TASK DETAILS: Under this task are some entries; return every one of them exactly.

[[ AVAILABLE RECORDS open ]]

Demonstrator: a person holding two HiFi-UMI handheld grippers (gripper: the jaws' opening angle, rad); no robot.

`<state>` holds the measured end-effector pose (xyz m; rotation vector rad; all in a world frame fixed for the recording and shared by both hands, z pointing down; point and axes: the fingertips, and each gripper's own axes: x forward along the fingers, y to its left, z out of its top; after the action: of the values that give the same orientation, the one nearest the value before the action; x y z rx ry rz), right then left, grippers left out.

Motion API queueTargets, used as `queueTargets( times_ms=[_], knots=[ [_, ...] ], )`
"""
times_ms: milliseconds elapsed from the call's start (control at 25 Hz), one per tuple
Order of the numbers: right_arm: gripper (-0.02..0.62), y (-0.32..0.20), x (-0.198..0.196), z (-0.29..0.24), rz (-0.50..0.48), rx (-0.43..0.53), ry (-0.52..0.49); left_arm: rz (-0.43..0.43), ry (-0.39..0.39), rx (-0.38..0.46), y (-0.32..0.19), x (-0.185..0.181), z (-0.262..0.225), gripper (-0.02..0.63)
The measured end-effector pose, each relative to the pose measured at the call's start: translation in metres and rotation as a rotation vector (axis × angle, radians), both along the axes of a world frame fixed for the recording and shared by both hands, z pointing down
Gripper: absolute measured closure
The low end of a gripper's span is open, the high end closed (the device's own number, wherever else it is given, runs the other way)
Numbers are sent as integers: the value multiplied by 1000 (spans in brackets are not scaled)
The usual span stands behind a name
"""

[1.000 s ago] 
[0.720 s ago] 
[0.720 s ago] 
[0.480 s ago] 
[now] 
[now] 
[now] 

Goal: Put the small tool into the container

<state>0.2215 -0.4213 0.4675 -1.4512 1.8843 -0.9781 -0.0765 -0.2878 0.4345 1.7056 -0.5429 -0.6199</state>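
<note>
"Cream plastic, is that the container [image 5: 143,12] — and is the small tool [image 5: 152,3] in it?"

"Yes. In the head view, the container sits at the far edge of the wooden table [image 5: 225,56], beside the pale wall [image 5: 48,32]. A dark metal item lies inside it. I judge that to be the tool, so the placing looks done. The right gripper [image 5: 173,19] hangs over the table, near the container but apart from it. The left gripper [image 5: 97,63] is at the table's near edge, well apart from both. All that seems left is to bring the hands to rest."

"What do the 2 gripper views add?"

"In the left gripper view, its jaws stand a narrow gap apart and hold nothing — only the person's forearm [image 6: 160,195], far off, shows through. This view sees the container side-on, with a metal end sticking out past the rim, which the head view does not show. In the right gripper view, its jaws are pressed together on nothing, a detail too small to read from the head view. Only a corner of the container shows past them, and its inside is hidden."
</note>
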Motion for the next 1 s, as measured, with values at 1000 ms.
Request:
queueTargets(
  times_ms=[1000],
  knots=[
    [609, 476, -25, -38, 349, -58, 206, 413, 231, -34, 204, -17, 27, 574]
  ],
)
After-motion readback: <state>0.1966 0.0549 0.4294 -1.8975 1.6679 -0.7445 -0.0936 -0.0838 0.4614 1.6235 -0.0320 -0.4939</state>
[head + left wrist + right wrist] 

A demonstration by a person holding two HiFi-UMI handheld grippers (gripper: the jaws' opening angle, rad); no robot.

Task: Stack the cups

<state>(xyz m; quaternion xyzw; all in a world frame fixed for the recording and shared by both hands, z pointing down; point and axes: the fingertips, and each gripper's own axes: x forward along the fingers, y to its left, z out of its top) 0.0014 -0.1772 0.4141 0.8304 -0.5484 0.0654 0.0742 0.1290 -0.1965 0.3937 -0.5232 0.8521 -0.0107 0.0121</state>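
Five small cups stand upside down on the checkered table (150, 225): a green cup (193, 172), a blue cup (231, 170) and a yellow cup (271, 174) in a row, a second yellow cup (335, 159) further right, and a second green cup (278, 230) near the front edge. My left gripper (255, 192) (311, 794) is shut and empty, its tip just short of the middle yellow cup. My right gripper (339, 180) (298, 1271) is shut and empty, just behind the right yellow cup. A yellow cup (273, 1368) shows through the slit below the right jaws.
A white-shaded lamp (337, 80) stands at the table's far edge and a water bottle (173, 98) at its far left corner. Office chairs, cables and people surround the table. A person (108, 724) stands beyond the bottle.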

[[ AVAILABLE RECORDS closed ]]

EXERCISE RESPONSE:
Demonstrator: a person holding two HiFi-UMI handheld grippers (gripper: the jaws' opening angle, rad); no robot.

`<state>` holds the measured end-effector pose (xyz m; rotation vector rad; all in a world frame fixed for the recording and shared by both hands, z pointing down; point and axes: the fingertips, and each gripper's own axes: x forward along the fingers, y to its left, z out of its top; after the action: of the values that give the same orientation, the one nearest the value before the action; x y z rx ry rz), right then left, grippers left out.

Motion API queueTargets, used as `queueTargets( times_ms=[_], knots=[ [_, ...] ], )`
"""
times_ms: milliseconds elapsed from the call's start (control at 25 Hz), one per tuple
Order of the numbers: right_arm: gripper (-0.02..0.62), y (-0.32..0.20), x (-0.198..0.196), z (-0.29..0.24), rz (-0.50..0.48), rx (-0.43..0.53), ry (-0.52..0.49); left_arm: rz (-0.43..0.43), ry (-0.39..0.39), rx (-0.38..0.46), y (-0.32..0.19), x (-0.185..0.181), z (-0.262..0.225), gripper (-0.02..0.63)
The measured end-effector pose, each relative to the pose measured at the call's start: translation in metres and rotation as a rotation vector (axis × angle, radians), both along the axes of a world frame fixed for the recording and shared by both hands, z pointing down
Gripper: absolute measured closure
The low end of a gripper's span is open, the high end closed (the device's own number, wherever else it is given, runs the other way)
Numbers are sent as integers: the value multiplied by 1000 (spans in brackets are not scaled)
The usual span stands behind a name
"""

[1.000 s ago] 
[0.720 s ago] 
[0.720 s ago] 
[0.480 s ago] 
[now] 
[now] 
[now] 

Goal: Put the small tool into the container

<state>0.2215 -0.4213 0.4675 -1.4512 1.8843 -0.9781 -0.0765 -0.2878 0.4345 1.7056 -0.5429 -0.6199</state>
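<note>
"Cream plastic, is that the container [image 5: 143,12] — and is the small tool [image 5: 152,3] in it?"

"Yes. In the head view, the container sits at the far edge of the wooden table [image 5: 225,56], beside the pale wall [image 5: 48,32]. A dark metal item lies inside it. I judge that to be the tool, so the placing looks done. The right gripper [image 5: 173,19] hangs over the table, near the container but apart from it. The left gripper [image 5: 97,63] is at the table's near edge, well apart from both. All that seems left is to bring the hands to rest."

"What do the 2 gripper views add?"

"In the left gripper view, its jaws stand a narrow gap apart and hold nothing — only the person's forearm [image 6: 160,195], far off, shows through. This view sees the container side-on, with a metal end sticking out past the rim, which the head view does not show. In the right gripper view, its jaws are pressed together on nothing, a detail too small to read from the head view. Only a corner of the container shows past them, and its inside is hidden."
</note>
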Motion for the next 1 s, as measured, with values at 1000 ms.
Request:
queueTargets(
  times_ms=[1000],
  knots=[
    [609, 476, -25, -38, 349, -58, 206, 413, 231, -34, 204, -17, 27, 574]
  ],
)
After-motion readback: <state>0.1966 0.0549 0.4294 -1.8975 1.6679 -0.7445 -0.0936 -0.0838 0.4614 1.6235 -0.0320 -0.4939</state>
[head + left wrist + right wrist] 

A demonstration by a person holding two HiFi-UMI handheld grippers (gripper: the jaws' opening angle, rad); no robot.

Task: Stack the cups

<state>(xyz m; quaternion xyzw; all in a world frame fixed for the recording and shared by both hands, z pointing down; point and axes: the fingertips, and each gripper's own axes: x forward along the fingers, y to its left, z out of its top) 0.0014 -0.1772 0.4141 0.8304 -0.5484 0.0654 0.0742 0.1290 -0.1965 0.3937 -0.5232 0.8521 -0.0107 0.0121</state>
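Five small cups stand upside down on the checkered table (150, 225): a green cup (193, 172), a blue cup (231, 170) and a yellow cup (271, 174) in a row, a second yellow cup (335, 159) further right, and a second green cup (278, 230) near the front edge. My left gripper (255, 192) (311, 794) is shut and empty, its tip just short of the middle yellow cup. My right gripper (339, 180) (298, 1271) is shut and empty, just behind the right yellow cup. A yellow cup (273, 1368) shows through the slit below the right jaws.
A white-shaded lamp (337, 80) stands at the table's far edge and a water bottle (173, 98) at its far left corner. Office chairs, cables and people surround the table. A person (108, 724) stands beyond the bottle.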

No more work is needed for this exercise.